BMS highlights shift to biologics with plans for $900m plant in Ireland

Bristol-Myers Squibb has announced plans to build a biologics facility in Ireland, eight months after winding down a small molecule API plant at the same site.

Patent expirations and changes in market demand led BMS to announce it was shuttering a small molecule API plant in Ireland earlier this year yet the company will not be exiting the site in Cruiserath, County Dublin, but said in an announcement this morning it intends to build a 30,000m2 large-scale biologics facility.

“Our investment in this new facility reflects the strength of our business and the increasingly important role that biologic medicines will play in Bristol-Myers Squibb’s future,” CEO Lamberto Andreotti, said, echoing comments made earlier this week at the Credit Suisse Healthcare Conference by CFO Charlie Bancroft, that up to 75% of the firm’s future portfolio would be biologics.

The construction is expected to take four years and is anticipated to cost $900m (€720m), comparable to BMS’ biologics manufacturing facility in Devens, Massachusetts - built in 2009 - which manufactures a number of products including rheumatoid arthritis drug Orencia (abatacept).

Jeff Smith. a BMS spokesman, told this publication "the proposed plant will be built on the grounds of the company’s existing bulk pharmaceutical manufacturing  plant in Cruiserath.  We will investigate options for leveraging and integrating some of the existing facilities on the site and options are still to be assessed." He added it is expected to provide bulk biologics capacity for elotuzumab, nivolumab, Yervoy, Orencia and Nulojix.

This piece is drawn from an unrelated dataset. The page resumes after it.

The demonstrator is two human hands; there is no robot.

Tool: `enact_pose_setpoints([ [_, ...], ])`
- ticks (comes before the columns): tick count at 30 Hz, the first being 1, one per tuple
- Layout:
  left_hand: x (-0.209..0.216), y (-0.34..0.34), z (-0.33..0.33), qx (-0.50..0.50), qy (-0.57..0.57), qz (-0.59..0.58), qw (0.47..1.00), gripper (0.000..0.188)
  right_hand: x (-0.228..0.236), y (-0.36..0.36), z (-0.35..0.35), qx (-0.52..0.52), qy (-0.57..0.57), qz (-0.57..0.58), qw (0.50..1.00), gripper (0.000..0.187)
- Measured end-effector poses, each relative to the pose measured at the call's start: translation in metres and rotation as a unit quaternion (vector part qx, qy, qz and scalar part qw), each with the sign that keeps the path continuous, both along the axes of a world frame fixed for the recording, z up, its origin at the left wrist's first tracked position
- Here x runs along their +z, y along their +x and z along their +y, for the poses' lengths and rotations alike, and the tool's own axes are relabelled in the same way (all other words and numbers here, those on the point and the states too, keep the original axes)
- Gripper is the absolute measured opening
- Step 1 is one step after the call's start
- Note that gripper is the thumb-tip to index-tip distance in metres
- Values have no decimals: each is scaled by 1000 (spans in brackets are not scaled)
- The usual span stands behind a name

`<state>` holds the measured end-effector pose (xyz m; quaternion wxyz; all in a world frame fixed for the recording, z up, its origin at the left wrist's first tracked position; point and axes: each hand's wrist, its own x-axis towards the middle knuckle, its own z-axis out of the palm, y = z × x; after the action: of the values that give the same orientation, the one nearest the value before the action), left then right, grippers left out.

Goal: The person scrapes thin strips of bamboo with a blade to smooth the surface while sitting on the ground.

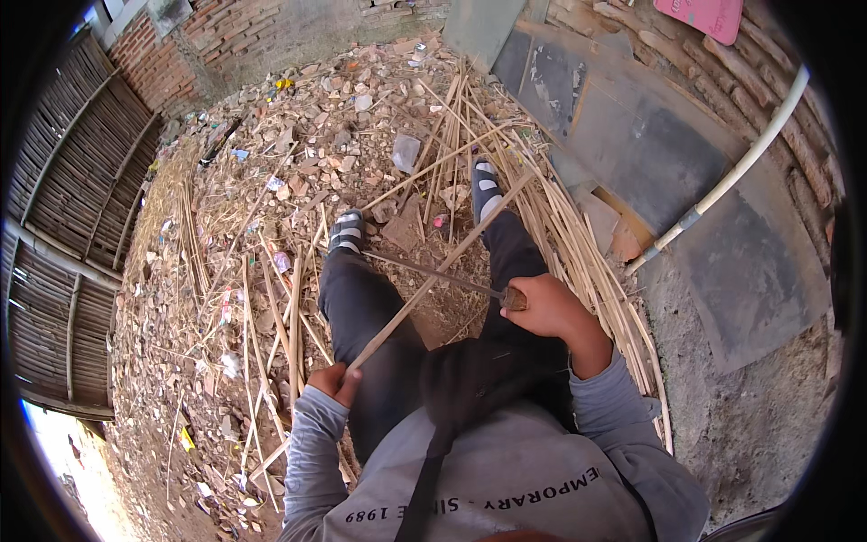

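A long, pale bamboo strip (pixel 395 323) slants from beside my left thigh up and away to the right, past my right foot. Its near end is in my left hand (pixel 336 383), whose fingers are closed around it. My right hand (pixel 553 312) is wrapped round the wooden handle of a knife (pixel 471 285) with a long, narrow, dark blade. That blade points left across the strip between my knees; whether the two touch I cannot tell.
Many split bamboo strips (pixel 591 275) lie along my right side, with more strips (pixel 296 316) on the left. Stone rubble and litter cover the ground. Dark flat panels (pixel 646 149) and a pale pole (pixel 748 161) lean at the right. A bamboo fence (pixel 72 172) stands left, a brick wall (pixel 239 45) behind.
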<state>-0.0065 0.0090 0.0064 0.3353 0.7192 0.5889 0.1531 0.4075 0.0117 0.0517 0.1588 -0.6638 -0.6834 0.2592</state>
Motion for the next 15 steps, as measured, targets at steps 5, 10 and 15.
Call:
enact_pose_setpoints([
  [5,0,2,1,-12,27,10,1000,47,3,21,4,-73,15,25,997,30],
  [10,2,2,-1,-5,19,-5,1000,46,-1,9,-2,-49,34,29,998,30],
  [15,2,3,0,-20,33,23,999,46,4,16,-1,-47,17,21,999,32],
])
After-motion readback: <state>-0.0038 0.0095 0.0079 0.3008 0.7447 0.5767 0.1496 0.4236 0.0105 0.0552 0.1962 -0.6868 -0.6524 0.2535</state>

The facility will house six 15,000L stainless steel bioreactors and a purification area, as well as creating up to 400 manufacturing jobs.

Ireland’s pharma evolution

Having been a traditional hub of small molecule API and finished product manufacturing, Ireland has felt the full force of industry’s shift towards large molecules in the past few years.

BMS’s announced closure of the API plant in March came months after Pfizer put its plant in Little Island, Cork up for sale due to the patent expiration of anti-cholesterol drug Lipitor, and Merck & Co. exited both an API plant in County Wicklow and a finished formulation plant in Swords, Dublin.

Despite this, investment such as the news today and announcements like Pfizer’s $130m expansion at its Grange Castle, Dublin biologics plant, is ensuring Ireland remains a biopharmaceutical centre.

“[The BMS facility] is a major vote of confidence in Ireland’s ability to win large-scale capital investment projects,” Martin Shanahan, Chief Executive of the Ireland industrial development agency (IDA), said adding the production of biologic medicines is “an area Ireland now excels in.”

Similarly, Reg Shaw, CEO of the country’s National Institute for Bioprocessing Research and Training (NIBRT) – a Government funded institute described as a “flight simulator for biopharma manufacturing” - added the $900m investment is “a gamechanger. It endorses Ireland as the best location in the world for bioprocessing investment.”

“Bristol Myers Squibb's investment decision follows similar announcements in the past year by companies such as Regeneron, Eli Lilly and Alexion and shows that Ireland is well on its way to set the standard as a biologics hub, attracting world class companies and talent to establish here.”